Besides that, I’ve been socializing in the only possible way - online - mainly by playing World of Warcraft Classic with a bunch of folks I’d be happy to call friends. Many wholesome people we’ve been playing together with since late 2019 and being a part of that community makes me so, so happy. One of the reasons why I’ve ended up logging in nearly every evening to play with those folks. To understand why this is important we would need to go back a bit, but long story short, playing games with people has been one of the ways for me to unwind and relax. After moving to Finland and starting school and work at the same time back then, however, I was only playing some MOBAs every so often, and ended up basically only playing Heroes of the Storm matches while watching YouTube educational videos and tutorials. I did that for about 3-4 years, because one of the things I wanted to accomplish at the time was to immerse myself completely in software development stuff and there was just so much to learn in the beginning and I wanted to move quickly. So even when I was “playing” games it really wasn’t the main activity. There are PROs and CONs for each one, but in the end, after constantly pushing yourself to learn more and more and become as good of a developer as you can be by constantly watching, learning, and building things, finally, it was a nice change of pace to play a few games to just relax and be immersed in the game and truly let your brain unwind. Games like The Outer Worlds and Cyberpunk 2077 definitely helped in that regard and provided a relaxing experience while enjoying the story and playthrough of the game…
I’ve never been an overly materialistic person. In fact, in the past few years I’ve been progressively getting more and more into minimalist living. Like, there’s so much garbage around us we don’t even need. Super unnecessary, leading to waste, pointless spending and clutter. Reason why I’m mentioning this is because I’ve been wondering and thinking a lot about “what does really matter then?” I think everyone has to answer that question for themselves, but for me, it’s relationships with people. At the end of the day, the only thing that matters is how you live your life - what kind of relationships you form with people, how they see you, how you see yourself, how you connect, how you spend time together. It turns out this one is actually pretty big for me. I’ve also been thinking about why spamming memes in Forsen’s Twitch chat felt so much fun all these years ago. Or doing other “group” activities, being a part of a “community”, doing something together with other people. Turns out this sense of belonging somewhere, to a group, hanging out with other people, is also big for me. So it absolutely comes as no surprise why I did go back and log in to play the game, show up for weekly and seasonal events with our guild, as well as other mini communities I’ve become a part of within the game. It was the main and only way to socialize during the pandemic. Mind you, over the years, with a focus on being a parent, and just becoming more introverted by living in Finland for 10 years, I’m not the most outgoing of a person at the moment (subject to change in the near future), so it fits well, and indeed, this online socializing worked out pretty well in my opinion. It has been fun to play with these folks and I appreciate them a lot. We even had some online parties, where we literally laughed our asses off.
In the summer of 2021 we still could not go anywhere however, so even in vacation time, we pretty much chilled around the town where we live. It was quite a warm part of the summer and the sea water was very swimmable so we did a lot of that, including going to a new nice spot with some cool rocks and pretty chill for swimming overall. Besides that, there’s not been much more to add really. We’ve been having a lot of fun with Anton to build different things and have different adventures in Minecraft, went to some rope climbing activities (looking into signing up for Tennis practice, but more on that in a bit).

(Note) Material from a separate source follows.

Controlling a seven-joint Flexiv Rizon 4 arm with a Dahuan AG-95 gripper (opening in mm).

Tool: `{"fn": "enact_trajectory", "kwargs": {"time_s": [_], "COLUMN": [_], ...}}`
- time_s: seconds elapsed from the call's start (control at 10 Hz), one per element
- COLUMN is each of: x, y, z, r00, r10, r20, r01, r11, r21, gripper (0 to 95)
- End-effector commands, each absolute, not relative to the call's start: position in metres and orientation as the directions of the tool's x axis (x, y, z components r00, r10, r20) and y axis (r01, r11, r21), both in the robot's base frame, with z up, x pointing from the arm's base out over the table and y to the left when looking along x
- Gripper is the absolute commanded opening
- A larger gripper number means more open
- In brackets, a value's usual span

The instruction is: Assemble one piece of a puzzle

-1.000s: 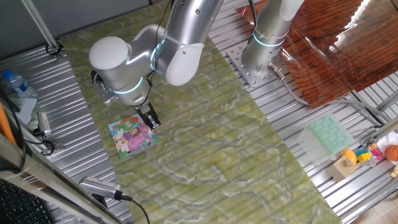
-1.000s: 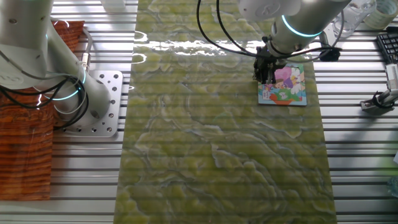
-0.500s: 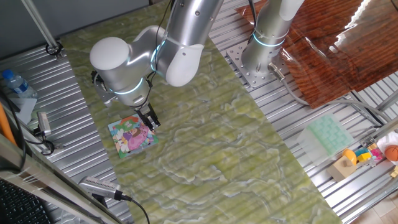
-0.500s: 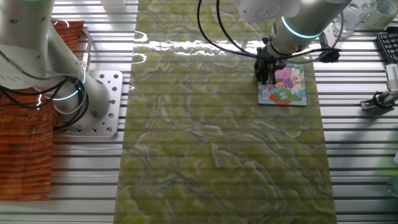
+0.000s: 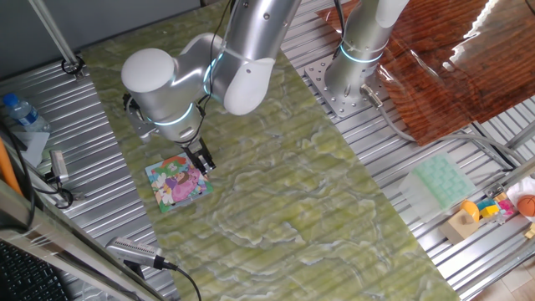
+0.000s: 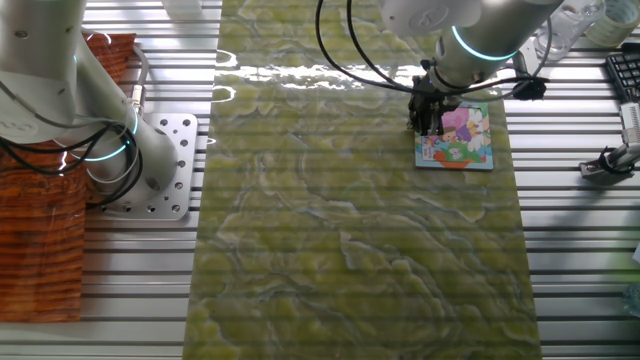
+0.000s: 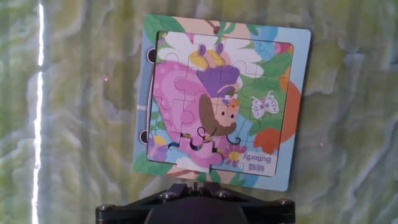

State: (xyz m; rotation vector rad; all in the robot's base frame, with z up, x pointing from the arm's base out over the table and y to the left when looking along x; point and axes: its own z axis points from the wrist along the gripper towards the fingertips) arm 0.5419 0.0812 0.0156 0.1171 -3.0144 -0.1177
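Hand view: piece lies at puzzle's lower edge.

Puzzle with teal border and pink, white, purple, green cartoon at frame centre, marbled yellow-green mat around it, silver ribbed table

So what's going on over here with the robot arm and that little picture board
The robot arm is working on the puzzle, a small square jigsaw board lying flat on the green mat. Its gripper is down at one edge of the board. In the hand view, the piece, pink and white, sits at the board's near edge, slightly out of line with its neighbours, so it looks not fully seated yet. The fingertips are out of sight there, so whether they are gripping it is unclear.
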Motion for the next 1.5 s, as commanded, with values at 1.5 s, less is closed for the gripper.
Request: {"fn": "enact_trajectory", "kwargs": {"time_s": [1.5], "x": [0.5464], "y": [0.0790], "z": [0.0126], "r00": [-0.990], "r10": [-0.084], "r20": [0.111], "r01": [-0.076], "r11": [0.994], "r21": [0.074], "gripper": [0.0]}}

I did apply, got accepted into and started studying for my Master’s degree with Metropolia. And it has felt really nice to be back in school, albeit with these different conditions with masks and pandemic. We’ve been having 1 in-person and 1 remote day of school each week and that has worked out well in my opinion. For the most part, the school has been going along nicely and I’m confident with completing my Master’s thesis swiftly next year.
And finally, a 10 year relationship was kissed goodbye in September of 2021. I could write tens of pages on this topic alone, but this is “year in review” and I’ll keep it short here. In the end what difference do the details make when 1 person does not want to be with the other anymore? Regardless of overthinking or over analysing, if that’s the case, you’re better off finding out about it now, rather than later, and “convincing” or fighting for something like this is pointless. If a person wants to go all the way to not being together anymore, trying to convince them otherwise is a waste of time. One of the things that helps me cope with this is the fact that I’m ok with what I’ve done for the past 10 years and if I could go back in time, I’d do it all again. I wouldn’t change anything and I’m happy for my actions. I grew a lot from a boy who used to be so much more into arguing back in the day to being the one TO ALWAYS try to calm down the setting and try to get us to talk constructively about things. However, it does take 2 to tango, and communication is a 2 way street and when that’s not on point from both parties, it just doesn’t go anywhere. And our communication wasn’t on point. I’m sure I could have learnt something more and be even better, but honestly, I’m happy with what I’ve learnt and how I’ve been communicating, and for the most part this has felt as a one sided thing where only 1 person is interested in improving and that just doesn’t work out. It still hurts to lose a person, who in the end, despite her shortcomings, was someone very, very special to me, but I am forced to move on and dwelling on past stuff is just pointless.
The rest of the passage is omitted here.